**The problem:**
Your answer should be the entries below, reproduced character for character.

**Data for processing:**
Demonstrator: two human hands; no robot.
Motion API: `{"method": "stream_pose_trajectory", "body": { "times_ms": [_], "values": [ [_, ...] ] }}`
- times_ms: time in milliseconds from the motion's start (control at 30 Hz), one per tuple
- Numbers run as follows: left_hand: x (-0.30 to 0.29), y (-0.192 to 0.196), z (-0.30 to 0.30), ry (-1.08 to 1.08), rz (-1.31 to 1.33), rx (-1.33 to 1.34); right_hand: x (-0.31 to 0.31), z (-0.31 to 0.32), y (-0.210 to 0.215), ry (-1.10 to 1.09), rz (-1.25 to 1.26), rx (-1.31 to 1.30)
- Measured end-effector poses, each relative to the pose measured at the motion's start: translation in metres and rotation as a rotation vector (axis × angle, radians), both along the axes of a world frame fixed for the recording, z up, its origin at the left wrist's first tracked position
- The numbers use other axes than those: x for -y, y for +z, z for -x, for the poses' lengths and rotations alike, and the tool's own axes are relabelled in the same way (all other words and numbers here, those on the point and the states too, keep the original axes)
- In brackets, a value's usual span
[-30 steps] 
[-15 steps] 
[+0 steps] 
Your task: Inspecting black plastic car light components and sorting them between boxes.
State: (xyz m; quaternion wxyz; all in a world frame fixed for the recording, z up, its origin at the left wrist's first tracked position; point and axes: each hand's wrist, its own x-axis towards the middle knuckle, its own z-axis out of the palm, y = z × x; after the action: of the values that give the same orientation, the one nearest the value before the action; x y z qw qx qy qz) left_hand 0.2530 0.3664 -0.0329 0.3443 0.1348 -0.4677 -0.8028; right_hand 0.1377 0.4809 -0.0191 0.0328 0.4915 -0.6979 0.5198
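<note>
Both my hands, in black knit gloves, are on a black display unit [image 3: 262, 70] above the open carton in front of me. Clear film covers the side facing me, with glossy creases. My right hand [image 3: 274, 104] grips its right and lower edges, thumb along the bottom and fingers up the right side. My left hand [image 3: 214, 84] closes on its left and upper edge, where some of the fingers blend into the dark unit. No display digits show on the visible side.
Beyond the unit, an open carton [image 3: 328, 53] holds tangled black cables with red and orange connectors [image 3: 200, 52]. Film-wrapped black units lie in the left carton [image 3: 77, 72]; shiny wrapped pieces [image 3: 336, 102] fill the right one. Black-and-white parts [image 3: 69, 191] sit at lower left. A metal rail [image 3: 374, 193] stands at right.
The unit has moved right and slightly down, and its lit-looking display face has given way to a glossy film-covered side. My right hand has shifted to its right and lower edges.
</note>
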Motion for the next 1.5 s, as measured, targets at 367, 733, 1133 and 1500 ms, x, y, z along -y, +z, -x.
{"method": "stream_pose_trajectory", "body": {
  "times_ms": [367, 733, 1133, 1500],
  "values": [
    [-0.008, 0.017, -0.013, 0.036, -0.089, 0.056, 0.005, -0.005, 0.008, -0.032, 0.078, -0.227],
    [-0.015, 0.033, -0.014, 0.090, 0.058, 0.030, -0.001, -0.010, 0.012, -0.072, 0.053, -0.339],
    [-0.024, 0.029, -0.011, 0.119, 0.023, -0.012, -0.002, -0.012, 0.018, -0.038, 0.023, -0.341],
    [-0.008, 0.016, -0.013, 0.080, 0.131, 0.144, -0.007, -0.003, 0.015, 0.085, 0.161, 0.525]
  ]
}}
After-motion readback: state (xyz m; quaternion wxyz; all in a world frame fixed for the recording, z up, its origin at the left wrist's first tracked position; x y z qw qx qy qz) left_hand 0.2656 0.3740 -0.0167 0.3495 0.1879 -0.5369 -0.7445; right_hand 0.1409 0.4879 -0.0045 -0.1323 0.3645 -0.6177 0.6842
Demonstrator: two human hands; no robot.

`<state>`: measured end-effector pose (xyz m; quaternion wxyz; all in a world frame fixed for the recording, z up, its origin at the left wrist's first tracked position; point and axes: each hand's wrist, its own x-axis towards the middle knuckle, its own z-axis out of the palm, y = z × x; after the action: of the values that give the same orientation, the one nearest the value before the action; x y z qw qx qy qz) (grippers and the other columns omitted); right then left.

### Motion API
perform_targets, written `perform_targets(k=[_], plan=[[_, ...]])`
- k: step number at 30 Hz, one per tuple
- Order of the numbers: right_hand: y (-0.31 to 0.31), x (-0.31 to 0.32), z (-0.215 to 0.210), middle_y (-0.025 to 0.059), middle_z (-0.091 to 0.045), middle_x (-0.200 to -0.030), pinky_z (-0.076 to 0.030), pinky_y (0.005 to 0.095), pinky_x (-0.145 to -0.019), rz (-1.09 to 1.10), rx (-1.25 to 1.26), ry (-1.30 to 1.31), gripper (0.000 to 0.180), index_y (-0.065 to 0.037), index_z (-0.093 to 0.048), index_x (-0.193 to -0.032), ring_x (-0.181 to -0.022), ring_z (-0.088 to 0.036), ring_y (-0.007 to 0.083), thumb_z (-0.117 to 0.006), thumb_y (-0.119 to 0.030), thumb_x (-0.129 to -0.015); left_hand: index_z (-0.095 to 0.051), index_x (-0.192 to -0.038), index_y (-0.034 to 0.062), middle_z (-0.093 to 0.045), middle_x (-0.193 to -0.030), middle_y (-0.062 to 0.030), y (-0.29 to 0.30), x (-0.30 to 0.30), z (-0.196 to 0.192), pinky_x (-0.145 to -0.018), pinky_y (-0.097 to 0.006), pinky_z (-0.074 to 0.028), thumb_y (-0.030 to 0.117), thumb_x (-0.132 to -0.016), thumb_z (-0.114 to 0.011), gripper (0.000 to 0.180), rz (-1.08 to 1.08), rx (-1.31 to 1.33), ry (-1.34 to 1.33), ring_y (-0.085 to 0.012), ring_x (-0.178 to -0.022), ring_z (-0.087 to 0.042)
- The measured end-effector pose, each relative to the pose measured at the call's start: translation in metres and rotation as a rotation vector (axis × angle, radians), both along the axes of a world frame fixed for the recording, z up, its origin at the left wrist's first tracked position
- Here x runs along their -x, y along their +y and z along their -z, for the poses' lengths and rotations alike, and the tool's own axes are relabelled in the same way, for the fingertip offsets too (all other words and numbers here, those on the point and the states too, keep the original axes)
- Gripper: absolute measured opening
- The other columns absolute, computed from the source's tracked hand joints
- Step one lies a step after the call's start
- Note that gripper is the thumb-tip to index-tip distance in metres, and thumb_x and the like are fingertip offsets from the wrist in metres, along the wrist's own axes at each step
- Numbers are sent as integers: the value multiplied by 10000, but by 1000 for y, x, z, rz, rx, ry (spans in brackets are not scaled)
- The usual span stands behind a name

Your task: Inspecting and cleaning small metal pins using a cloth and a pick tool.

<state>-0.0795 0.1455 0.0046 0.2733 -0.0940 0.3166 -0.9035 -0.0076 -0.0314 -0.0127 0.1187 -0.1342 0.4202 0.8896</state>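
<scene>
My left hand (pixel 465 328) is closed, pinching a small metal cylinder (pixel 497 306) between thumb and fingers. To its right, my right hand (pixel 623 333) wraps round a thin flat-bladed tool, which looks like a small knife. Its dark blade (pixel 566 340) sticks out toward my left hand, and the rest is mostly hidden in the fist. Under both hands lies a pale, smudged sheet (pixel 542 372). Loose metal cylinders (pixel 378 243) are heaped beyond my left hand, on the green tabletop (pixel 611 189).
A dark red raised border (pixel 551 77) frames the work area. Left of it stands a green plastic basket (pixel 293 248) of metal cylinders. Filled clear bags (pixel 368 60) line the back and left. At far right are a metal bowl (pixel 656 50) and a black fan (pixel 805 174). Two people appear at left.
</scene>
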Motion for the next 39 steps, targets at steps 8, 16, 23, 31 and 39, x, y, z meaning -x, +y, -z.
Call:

**Result below:**
Demonstrator: two human hands; no robot.
Motion API: `{"method": "stream_pose_trajectory", "body": { "times_ms": [_], "values": [ [_, ...] ] }}`
- times_ms: time in milliseconds from the motion's start (control at 30 Hz), one per tuple
- Numbers run as follows: left_hand: x (-0.30 to 0.29), y (-0.192 to 0.196), z (-0.30 to 0.30), ry (-1.08 to 1.08), rz (-1.31 to 1.33), rx (-1.33 to 1.34); right_hand: x (-0.31 to 0.31), z (-0.31 to 0.32), y (-0.210 to 0.215), ry (-1.10 to 1.09), rz (-1.25 to 1.26), rx (-1.31 to 1.30)
- Measured end-effector poses, each relative to the pose measured at the motion's start: translation in metres and rotation as a rotation vector (axis × angle, radians), both along the axes of a world frame fixed for the recording, z up, its origin at the left wrist's first tracked position
- The numbers use other axes than those: x for -y, y for +z, z for -x, for the poses' lengths and rotations alike, and the tool's own axes are relabelled in the same way (all other words and numbers here, those on the point and the states too, keep the original axes)
- In brackets, a value's usual span
[-30 steps] 
[-15 steps] 
[+0 steps] 
Your task: Inspecting black plastic car light components and sorting them between boxes.
State: (xyz m; quaternion wxyz; all in a world frame fixed for the recording, z up, its origin at the left wrist's first tracked position; point and axes: each hand's wrist, its own x-axis towards the middle knuckle, its own z-axis out of the palm, y = z × x; after the action: of the values that give the same orientation, the one nearest the value before the action; x y z qw qx qy qz) left_hand 0.2530 0.3664 -0.0329 0.3443 0.1348 -0.4677 -0.8028; right_hand 0.1377 0.4809 -0.0191 0.0328 0.4915 -0.6979 0.5198
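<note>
Both my hands, in black knit gloves, are on a black display unit [image 3: 262, 70] above the open carton in front of me. Clear film covers the side facing me, with glossy creases. My right hand [image 3: 274, 104] grips its right and lower edges, thumb along the bottom and fingers up the right side. My left hand [image 3: 214, 84] closes on its left and upper edge, where some of the fingers blend into the dark unit. No display digits show on the visible side.
Beyond the unit, an open carton [image 3: 328, 53] holds tangled black cables with red and orange connectors [image 3: 200, 52]. Film-wrapped black units lie in the left carton [image 3: 77, 72]; shiny wrapped pieces [image 3: 336, 102] fill the right one. Black-and-white parts [image 3: 69, 191] sit at lower left. A metal rail [image 3: 374, 193] stands at right.
The unit has moved right and slightly down, and its lit-looking display face has given way to a glossy film-covered side. My right hand has shifted to its right and lower edges.
</note>
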Motion for the next 1.5 s, as measured, targets at 367, 733, 1133 and 1500 ms, x, y, z along -y, +z, -x.
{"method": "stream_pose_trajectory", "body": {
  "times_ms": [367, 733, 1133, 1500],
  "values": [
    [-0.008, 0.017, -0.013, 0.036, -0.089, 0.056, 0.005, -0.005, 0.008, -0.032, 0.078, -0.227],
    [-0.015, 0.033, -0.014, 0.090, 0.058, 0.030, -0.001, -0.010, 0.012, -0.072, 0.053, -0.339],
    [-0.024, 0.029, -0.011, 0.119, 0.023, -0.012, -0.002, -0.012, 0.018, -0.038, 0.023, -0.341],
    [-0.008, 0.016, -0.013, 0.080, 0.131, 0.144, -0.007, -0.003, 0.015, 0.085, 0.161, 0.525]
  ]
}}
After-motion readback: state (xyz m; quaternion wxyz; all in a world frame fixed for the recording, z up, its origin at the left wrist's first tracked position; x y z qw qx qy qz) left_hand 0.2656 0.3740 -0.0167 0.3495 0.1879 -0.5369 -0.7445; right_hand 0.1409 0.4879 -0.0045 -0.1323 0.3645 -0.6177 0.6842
Demonstrator: two human hands; no robot.

`<state>`: measured end-effector pose (xyz m; quaternion wxyz; all in a world frame fixed for the recording, z up, its origin at the left wrist's first tracked position; point and axes: each hand's wrist, its own x-axis towards the middle knuckle, its own z-axis out of the palm, y = z × x; after the action: of the values that give the same orientation, the one nearest the value before the action; x y z qw qx qy qz) (grippers and the other columns omitted); right then left.

### Motion API
perform_targets, written `perform_targets(k=[_], plan=[[_, ...]])`
- k: step number at 30 Hz, one per tuple
- Order of the numbers: right_hand: y (-0.31 to 0.31), x (-0.31 to 0.32), z (-0.215 to 0.210), middle_y (-0.025 to 0.059), middle_z (-0.091 to 0.045), middle_x (-0.200 to -0.030), pinky_z (-0.076 to 0.030), pinky_y (0.005 to 0.095), pinky_x (-0.145 to -0.019), rz (-1.09 to 1.10), rx (-1.25 to 1.26), ry (-1.30 to 1.31), gripper (0.000 to 0.180), index_y (-0.065 to 0.037), index_z (-0.093 to 0.048), index_x (-0.193 to -0.032), ring_x (-0.181 to -0.022), ring_z (-0.088 to 0.036), ring_y (-0.007 to 0.083), thumb_z (-0.117 to 0.006), thumb_y (-0.119 to 0.030), thumb_x (-0.129 to -0.015); left_hand: index_z (-0.095 to 0.051), index_x (-0.192 to -0.038), index_y (-0.034 to 0.062), middle_z (-0.093 to 0.045), middle_x (-0.193 to -0.030), middle_y (-0.062 to 0.030), y (-0.29 to 0.30), x (-0.30 to 0.30), z (-0.196 to 0.192), pinky_x (-0.145 to -0.018), pinky_y (-0.097 to 0.006), pinky_z (-0.074 to 0.028), thumb_y (-0.030 to 0.117), thumb_x (-0.132 to -0.016), thumb_z (-0.114 to 0.011), gripper (0.000 to 0.180), rz (-1.08 to 1.08), rx (-1.31 to 1.33), ry (-1.34 to 1.33), ring_y (-0.085 to 0.012), ring_x (-0.178 to -0.022), ring_z (-0.087 to 0.042)
- The measured end-effector pose, each relative to the pose measured at the call's start: translation in metres and rotation as a rotation vector (axis × angle, radians), both along the axes of a world frame fixed for the recording, z up, its origin at the left wrist's first tracked position
- Here x runs along their -x, y along their +y and z along their -z, for the poses' lengths and rotations alike, and the tool's own axes are relabelled in the same way, for the fingertip offsets too (all other words and numbers here, those on the point and the states too, keep the original axes)
- Gripper: absolute measured opening
- The other columns absolute, computed from the source's tracked hand joints
- Step one lies a step after the call's start
- Note that gripper is the thumb-tip to index-tip distance in metres, and thumb_x and the like are fingertip offsets from the wrist in metres, along the wrist's own axes at each step
- Numbers are sent as integers: the value multiplied by 10000, but by 1000 for y, x, z, rz, rx, ry (spans in brackets are not scaled)
- The usual span stands behind a name

Your task: Inspecting and cleaning small metal pins using a cloth and a pick tool.

<state>-0.0795 0.1455 0.0046 0.2733 -0.0940 0.3166 -0.9035 -0.0076 -0.0314 -0.0127 0.1187 -0.1342 0.4202 0.8896</state>
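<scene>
My left hand (pixel 465 328) is closed, pinching a small metal cylinder (pixel 497 306) between thumb and fingers. To its right, my right hand (pixel 623 333) wraps round a thin flat-bladed tool, which looks like a small knife. Its dark blade (pixel 566 340) sticks out toward my left hand, and the rest is mostly hidden in the fist. Under both hands lies a pale, smudged sheet (pixel 542 372). Loose metal cylinders (pixel 378 243) are heaped beyond my left hand, on the green tabletop (pixel 611 189).
A dark red raised border (pixel 551 77) frames the work area. Left of it stands a green plastic basket (pixel 293 248) of metal cylinders. Filled clear bags (pixel 368 60) line the back and left. At far right are a metal bowl (pixel 656 50) and a black fan (pixel 805 174). Two people appear at left.
</scene>
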Motion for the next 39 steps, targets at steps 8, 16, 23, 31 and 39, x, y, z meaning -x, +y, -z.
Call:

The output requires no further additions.